Every October I try and find a new movie that showed up on the shelves at my local big box retailer. It is a wild card and if I’m honest it normally sucks. I mean a horror movie that I haven’t heard of but that made it to the shelves normally means it is not good. With that in mid I thought I’d check out a little Chinese production titled Curse of the Kraken. Hey maybe it is a cool monster movie… it could happen.
We start off with an ominous voice over warning us about pollution and mutations. The we join people frolicking at a beach. This includes a newly married couple, some folks competing in an octopus eating contest, and other such weird thing. Suddenly a bunch of garbage flies out of the ocean and lands on the beach. This is followed not long after by a giant monster called the Kraken. Some folks it eats, and others get a tentacle jammed down their throats. Those unlucky enough to be counted in the latter turn into hosts for the monster’s offspring. And they turn into weird looking monsters that also run around killing people. This is all before the credits roll and we meet the main characters.
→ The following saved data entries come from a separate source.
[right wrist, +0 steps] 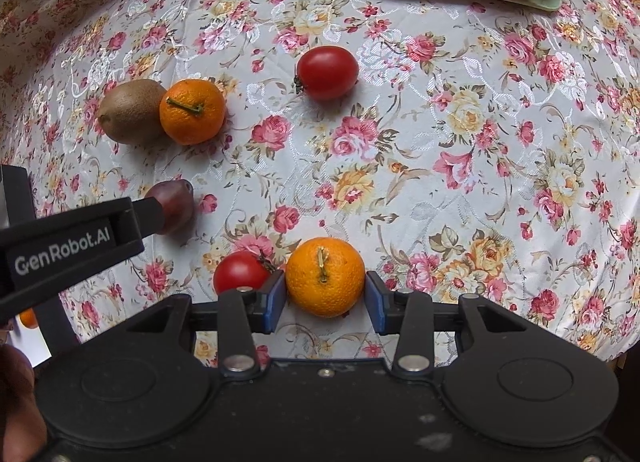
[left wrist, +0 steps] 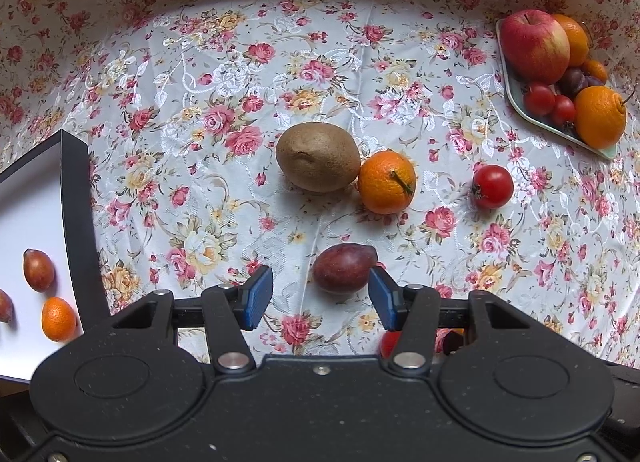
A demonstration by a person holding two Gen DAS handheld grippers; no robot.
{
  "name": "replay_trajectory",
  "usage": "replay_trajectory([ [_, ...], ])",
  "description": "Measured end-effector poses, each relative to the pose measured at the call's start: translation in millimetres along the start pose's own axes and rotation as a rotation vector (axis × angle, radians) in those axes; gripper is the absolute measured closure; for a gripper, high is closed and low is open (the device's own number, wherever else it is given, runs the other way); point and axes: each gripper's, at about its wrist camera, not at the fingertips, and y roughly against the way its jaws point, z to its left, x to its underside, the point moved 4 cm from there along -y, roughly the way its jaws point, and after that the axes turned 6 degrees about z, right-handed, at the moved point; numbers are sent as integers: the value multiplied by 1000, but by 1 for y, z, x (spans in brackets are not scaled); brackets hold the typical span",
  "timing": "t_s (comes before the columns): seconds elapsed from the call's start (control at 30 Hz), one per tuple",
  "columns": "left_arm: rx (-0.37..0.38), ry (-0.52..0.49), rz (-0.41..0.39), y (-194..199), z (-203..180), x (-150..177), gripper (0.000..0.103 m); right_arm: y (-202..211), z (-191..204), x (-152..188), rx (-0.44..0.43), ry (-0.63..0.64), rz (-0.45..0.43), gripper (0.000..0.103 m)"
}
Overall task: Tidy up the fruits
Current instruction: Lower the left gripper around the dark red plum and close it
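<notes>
Grippers both point straight down at the flowered tablecloth [left wrist: 224, 74]. The left gripper [left wrist: 321, 294] hangs with its blue pads spread wide; a dark red plum [left wrist: 345, 267] lies on the cloth between them, the right pad just beside its end, the left pad well clear. The right gripper [right wrist: 325, 298] straddles a small orange mandarin [right wrist: 325, 276], stem up; its left pad meets the peel, while the right pad sits so close that contact cannot be told. A red tomato [right wrist: 240, 272] rests against that left finger.

Farther out, a brown kiwi [left wrist: 318, 162] touches a second mandarin [left wrist: 386, 182], with another tomato [left wrist: 493, 186] apart to the right. A pale green plate [left wrist: 532, 112] holds an apple [left wrist: 534, 45], oranges and tomatoes. A white tray [left wrist: 32, 202] at the left holds plums and a mandarin.
</notes>
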Motion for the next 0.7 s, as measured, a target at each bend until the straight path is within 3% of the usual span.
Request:
replay_trajectory([
  [0.3, 2, -19, 4, -5, -8, 0, 45, 21, -24, -5, 14, -123, -123, 60],
  [0.7, -7, -33, 22, -15, -12, -2, 45, 43, -28, -3, 15, -149, -248, 60],
])
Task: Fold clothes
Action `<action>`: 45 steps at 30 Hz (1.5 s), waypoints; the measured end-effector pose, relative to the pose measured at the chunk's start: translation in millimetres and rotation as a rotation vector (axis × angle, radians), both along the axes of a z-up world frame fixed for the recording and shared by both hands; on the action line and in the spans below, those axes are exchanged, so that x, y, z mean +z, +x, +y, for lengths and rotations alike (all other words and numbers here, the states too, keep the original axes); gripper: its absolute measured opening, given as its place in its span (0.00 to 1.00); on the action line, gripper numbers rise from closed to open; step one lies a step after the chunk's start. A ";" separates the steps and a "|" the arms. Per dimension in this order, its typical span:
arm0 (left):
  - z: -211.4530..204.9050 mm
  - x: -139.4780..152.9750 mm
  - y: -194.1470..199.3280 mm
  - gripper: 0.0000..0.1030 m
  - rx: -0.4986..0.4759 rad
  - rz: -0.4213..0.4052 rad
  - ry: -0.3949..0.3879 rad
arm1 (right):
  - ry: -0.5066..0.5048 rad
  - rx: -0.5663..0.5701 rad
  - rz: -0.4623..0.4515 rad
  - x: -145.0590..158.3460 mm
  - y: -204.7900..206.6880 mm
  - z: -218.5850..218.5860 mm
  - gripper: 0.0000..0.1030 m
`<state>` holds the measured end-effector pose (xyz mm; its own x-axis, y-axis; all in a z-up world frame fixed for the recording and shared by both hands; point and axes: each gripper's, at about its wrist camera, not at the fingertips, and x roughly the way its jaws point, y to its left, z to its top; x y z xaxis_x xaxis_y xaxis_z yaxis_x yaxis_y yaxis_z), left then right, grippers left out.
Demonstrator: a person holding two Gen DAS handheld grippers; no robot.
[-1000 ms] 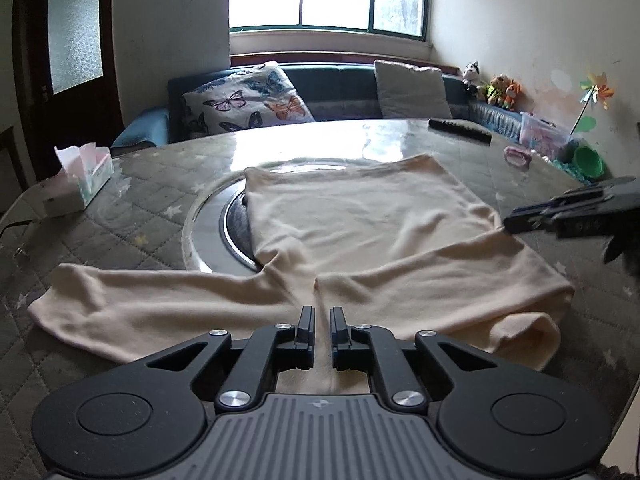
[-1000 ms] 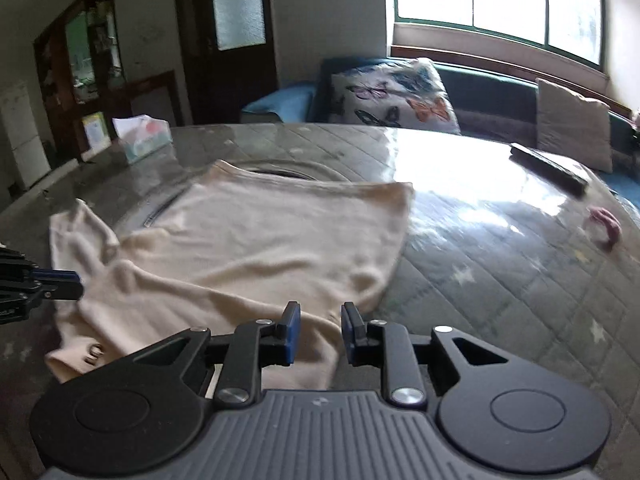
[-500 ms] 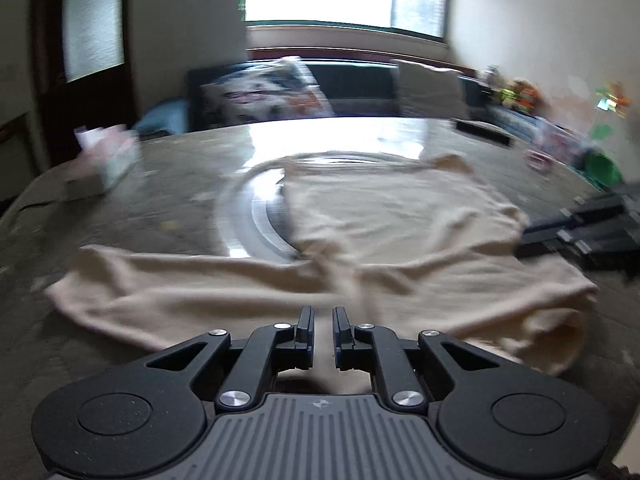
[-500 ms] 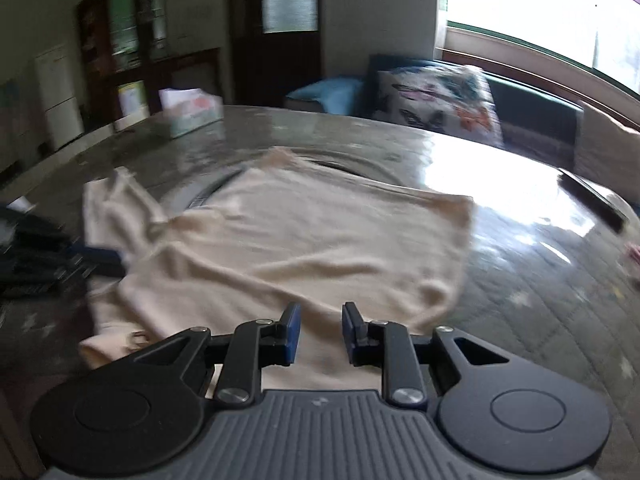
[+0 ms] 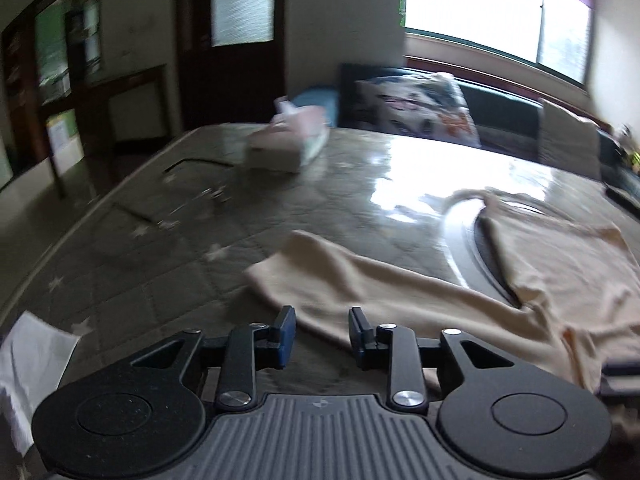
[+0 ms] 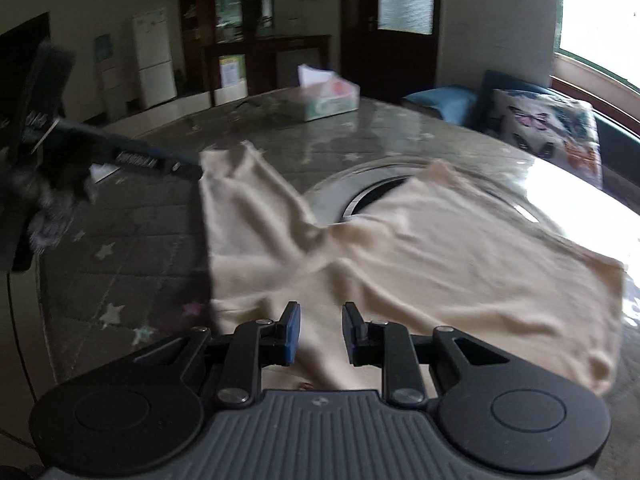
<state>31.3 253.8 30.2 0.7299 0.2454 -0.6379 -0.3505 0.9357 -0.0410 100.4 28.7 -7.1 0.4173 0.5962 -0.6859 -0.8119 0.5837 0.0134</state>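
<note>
While the cream garment (image 6: pixel 420 264) lies spread across the counter (image 5: pixel 192 264), both your tongs stand parted and grip nothing.

Your left tongs (image 5: pixel 322 332) hover low at the near edge of one long sleeve (image 5: pixel 344 280), jaws apart, with the cuff end just ahead of them and slightly left; whether the pads (image 5: pixel 286 330) touch the cloth you cannot tell through the blur. Your right tongs (image 6: pixel 318 330) sit over the garment's near hem, jaws apart, cloth showing in the gap between them. From the right wrist view, the sleeve runs toward the left tongs at the far left. A tissue box (image 6: pixel 328 98) stands well beyond the garment, and a butterfly cushion (image 6: pixel 548 128) rests on the sofa behind.
</note>
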 end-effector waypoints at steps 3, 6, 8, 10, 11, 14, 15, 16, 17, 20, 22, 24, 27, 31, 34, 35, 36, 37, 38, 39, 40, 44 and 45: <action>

There is a boat. We meet the crew. The captain is retiring and chooses not his son to be the new captain. They keep repeating one crew one heart, which is the ships motto. The lady doctor of the ship turns out to be the bride from the attack on the beach (it is here that we also find out that was years ago). She has a cure to kill the monster… don’t yell at me that is what they call it! Then there are some pirates, flesh eating beetles, lots of people die, there is some kung-fu, and then I think everyone is dead. Not sure the ending is confusing.
Curse of the Kraken is an incredible mess of a movie. I’m sure that some might say that it was lost in translation being that this was a Chinese production. But I’ve watched a lot of Chinese produced movies and I feel qualified enough to point out that nothing makes sense. The most obvious is that the titular Kraken shows up for a hot second before the main story and then really doesn’t do much until the end. Well unless you count it popping up to eat the flying two headed shark that comes out of nowhere and that none of the pirates seem concerned about. If you are going to have a movie called Curse of the Kraken how about making the Kraken a big part of the story. To not do so seems awfully random.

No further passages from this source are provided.